[EXERCISE AIM]:
Repeat only what appears from the line containing "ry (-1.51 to" through the last line of the listing below, exactly as written.

[RECORDED DATA]:
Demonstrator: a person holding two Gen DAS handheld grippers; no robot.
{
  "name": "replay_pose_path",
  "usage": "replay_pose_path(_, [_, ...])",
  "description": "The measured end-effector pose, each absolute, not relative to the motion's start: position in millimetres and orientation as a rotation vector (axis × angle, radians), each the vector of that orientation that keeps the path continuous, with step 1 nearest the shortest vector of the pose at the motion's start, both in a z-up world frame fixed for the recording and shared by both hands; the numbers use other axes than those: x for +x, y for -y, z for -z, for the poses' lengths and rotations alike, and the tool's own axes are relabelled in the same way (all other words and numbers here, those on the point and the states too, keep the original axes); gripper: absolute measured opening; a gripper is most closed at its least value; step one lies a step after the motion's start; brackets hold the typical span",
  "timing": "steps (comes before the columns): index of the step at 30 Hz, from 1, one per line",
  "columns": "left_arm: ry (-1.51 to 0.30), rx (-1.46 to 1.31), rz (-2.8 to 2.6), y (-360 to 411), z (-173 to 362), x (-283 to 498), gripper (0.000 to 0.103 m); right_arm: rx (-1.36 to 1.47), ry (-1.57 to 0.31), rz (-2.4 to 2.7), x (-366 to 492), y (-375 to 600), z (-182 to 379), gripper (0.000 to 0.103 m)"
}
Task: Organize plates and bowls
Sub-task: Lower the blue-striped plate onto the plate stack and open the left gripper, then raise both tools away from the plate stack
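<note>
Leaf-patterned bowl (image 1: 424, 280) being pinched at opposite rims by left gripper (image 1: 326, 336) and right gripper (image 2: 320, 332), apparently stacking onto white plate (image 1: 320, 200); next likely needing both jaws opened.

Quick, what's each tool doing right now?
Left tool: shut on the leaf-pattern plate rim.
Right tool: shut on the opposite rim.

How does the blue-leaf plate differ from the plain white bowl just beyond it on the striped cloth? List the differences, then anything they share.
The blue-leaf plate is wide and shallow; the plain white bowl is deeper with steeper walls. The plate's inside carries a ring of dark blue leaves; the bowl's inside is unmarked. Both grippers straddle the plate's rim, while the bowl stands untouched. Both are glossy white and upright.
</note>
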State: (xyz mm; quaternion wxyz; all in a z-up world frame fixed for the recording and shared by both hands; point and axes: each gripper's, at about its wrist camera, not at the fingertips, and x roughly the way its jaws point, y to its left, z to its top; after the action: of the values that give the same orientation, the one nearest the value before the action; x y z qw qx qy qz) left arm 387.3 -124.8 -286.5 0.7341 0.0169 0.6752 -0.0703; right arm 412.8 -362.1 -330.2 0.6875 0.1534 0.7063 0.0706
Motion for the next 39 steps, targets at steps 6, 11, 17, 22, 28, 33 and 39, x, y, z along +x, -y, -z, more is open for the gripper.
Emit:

[EXERCISE ANSWER]:
  "columns": "left_arm: ry (-1.51 to 0.30), rx (-1.46 to 1.31), rz (-2.8 to 2.6), y (-360 to 411), z (-173 to 362), x (-283 to 498), gripper (0.000 to 0.103 m); right_arm: rx (-1.36 to 1.47), ry (-1.57 to 0.31), rz (-2.4 to 2.7), x (-366 to 492), y (-375 to 600), z (-182 to 379), gripper (0.000 to 0.103 m)"
}
Task: Organize plates and bowls
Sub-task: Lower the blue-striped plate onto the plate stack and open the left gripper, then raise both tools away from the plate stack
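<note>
Leaf-patterned bowl (image 1: 424, 280) being pinched at opposite rims by left gripper (image 1: 326, 336) and right gripper (image 2: 320, 332), apparently stacking onto white plate (image 1: 320, 200); next likely needing both jaws opened.

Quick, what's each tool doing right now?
Left tool: shut on the leaf-pattern plate rim.
Right tool: shut on the opposite rim.

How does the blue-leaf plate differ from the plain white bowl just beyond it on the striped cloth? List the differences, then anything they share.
The blue-leaf plate is wide and shallow; the plain white bowl is deeper with steeper walls. The plate's inside carries a ring of dark blue leaves; the bowl's inside is unmarked. Both grippers straddle the plate's rim, while the bowl stands untouched. Both are glossy white and upright.
</note>
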State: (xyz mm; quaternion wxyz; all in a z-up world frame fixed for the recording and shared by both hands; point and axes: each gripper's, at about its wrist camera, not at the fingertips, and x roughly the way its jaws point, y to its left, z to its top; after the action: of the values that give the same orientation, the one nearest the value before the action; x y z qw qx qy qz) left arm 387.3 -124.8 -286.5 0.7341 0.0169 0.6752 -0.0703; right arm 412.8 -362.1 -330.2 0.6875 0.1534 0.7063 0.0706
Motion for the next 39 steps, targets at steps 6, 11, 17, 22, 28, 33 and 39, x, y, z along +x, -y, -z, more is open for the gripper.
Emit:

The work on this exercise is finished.